In case you don’t know, Windows Weekly on the TWiT online channel is probably the biggest Windows “podcast” (it’s also a live show) on the net. It is hosted by Leo Laporte with top tech journalists Paul Thurrott and Mary Jo Foley. Last night, they discussed the recent patching issues and Mary Jo brought up my advice to delay deploying updates for 1 month – I normally try to watch live but I listened in the car this morning.
Go to around the 34 minute mark to hear for yourself
Leo didn’t like my advice – Leo also hosts Security Now and hears on a weekly basis about the various ways that computers can be attacked from Steve Gibson. Leo was worried about “zero day” attacks. Paul appeared to have a very pragmatic view on things, wishing that we didn’t have this problem in the first place.
So here’s my views on the discussion. I understand why Leo doesn’t like my recommendation. I don’t like my recommendation to delay release of updates for 1 month. But I’ve been seeing for the last 2 years how bad updates for Windows Server (and thus Windows client) and System Center have been. We’re seeing failures and release withdrawals almost on a quarterly basis. And these aren’t just niche scenarios like a shortcut to a font file in the wrong place on Windows 7 Home Premium. This is widely used designs, basic installs, and so on.
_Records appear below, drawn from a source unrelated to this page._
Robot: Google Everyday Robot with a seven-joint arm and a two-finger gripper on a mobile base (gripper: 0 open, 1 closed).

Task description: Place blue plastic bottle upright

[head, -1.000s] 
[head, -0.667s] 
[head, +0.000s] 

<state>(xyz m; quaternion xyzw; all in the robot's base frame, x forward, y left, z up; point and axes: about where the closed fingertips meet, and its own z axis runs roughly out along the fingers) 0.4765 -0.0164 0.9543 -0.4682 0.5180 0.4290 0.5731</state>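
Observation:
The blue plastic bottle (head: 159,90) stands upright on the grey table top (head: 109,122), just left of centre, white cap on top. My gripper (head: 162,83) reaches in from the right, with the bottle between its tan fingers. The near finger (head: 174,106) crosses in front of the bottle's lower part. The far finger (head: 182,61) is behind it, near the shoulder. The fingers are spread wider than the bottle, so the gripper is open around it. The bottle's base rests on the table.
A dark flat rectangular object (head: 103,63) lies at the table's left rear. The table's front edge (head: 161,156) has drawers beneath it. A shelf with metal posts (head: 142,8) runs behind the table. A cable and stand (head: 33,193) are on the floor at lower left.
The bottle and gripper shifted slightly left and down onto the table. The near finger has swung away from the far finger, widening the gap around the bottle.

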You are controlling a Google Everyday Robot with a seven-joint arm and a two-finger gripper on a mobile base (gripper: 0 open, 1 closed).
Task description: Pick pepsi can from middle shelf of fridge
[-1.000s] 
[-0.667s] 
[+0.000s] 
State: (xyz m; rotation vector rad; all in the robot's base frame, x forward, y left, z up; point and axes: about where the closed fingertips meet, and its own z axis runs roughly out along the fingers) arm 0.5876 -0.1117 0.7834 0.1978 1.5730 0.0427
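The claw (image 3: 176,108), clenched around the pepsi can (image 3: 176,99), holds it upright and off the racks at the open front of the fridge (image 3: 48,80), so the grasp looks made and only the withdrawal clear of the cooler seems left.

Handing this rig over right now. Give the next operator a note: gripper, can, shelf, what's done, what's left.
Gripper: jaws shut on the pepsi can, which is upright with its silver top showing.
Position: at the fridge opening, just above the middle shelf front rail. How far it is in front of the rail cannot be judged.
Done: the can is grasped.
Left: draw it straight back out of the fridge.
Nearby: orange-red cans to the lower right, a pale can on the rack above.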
To be honest, I see the approval of new updates from Microsoft as a bigger risk than malware at this point; releasing an untested update (if I was still an admin) to 100 VMs and 1000 desktops is sure to get me fired within 3-6 months when the business goes in the dark a couple of times because of bad updates. On the other hand, I’ve never had a malware breakout on a network I owned in my career – I’ve only seen malware get trapped by well-managed AV.
I wish I could recommend approving MSFT updates for near-instant deployment, as Leo has suggested. But I cannot – I’ve heard of and reported on too many failures. And any business that needs to rely on their IT cannot take risks.
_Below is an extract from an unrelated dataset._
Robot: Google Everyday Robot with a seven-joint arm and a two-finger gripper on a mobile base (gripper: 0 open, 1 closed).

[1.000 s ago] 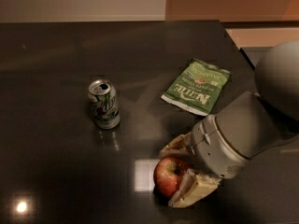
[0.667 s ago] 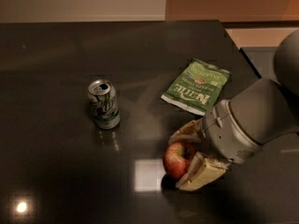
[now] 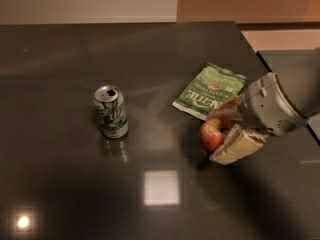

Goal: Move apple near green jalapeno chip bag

Paul has it right; Microsoft management is pushing releases (patches, rollups, full product milestones) faster than they should be – and testing is taking second place. I know that technical people that I have great respect for in Redmond are embarrassed by what is going on. Unfortunately, it’s going to take something really bad for Satya Nadella to undo the damage that is happening under his watch, that I guess is probably his doing.
Leo (not that you’ll ever read this), I completely understand your point of view. I used to be a person who said “get the updates out within a week”. But because of the events of the last 2 years, I respectfully have to disagree with you.
BTW, you can take the approach I recommended using SCCM ADRs and tweak it so you create ADRs to approve “critical” updates more rapidly. That will give you a middle ground for security updates, but the risk is yours to measure and take. This is a management decision!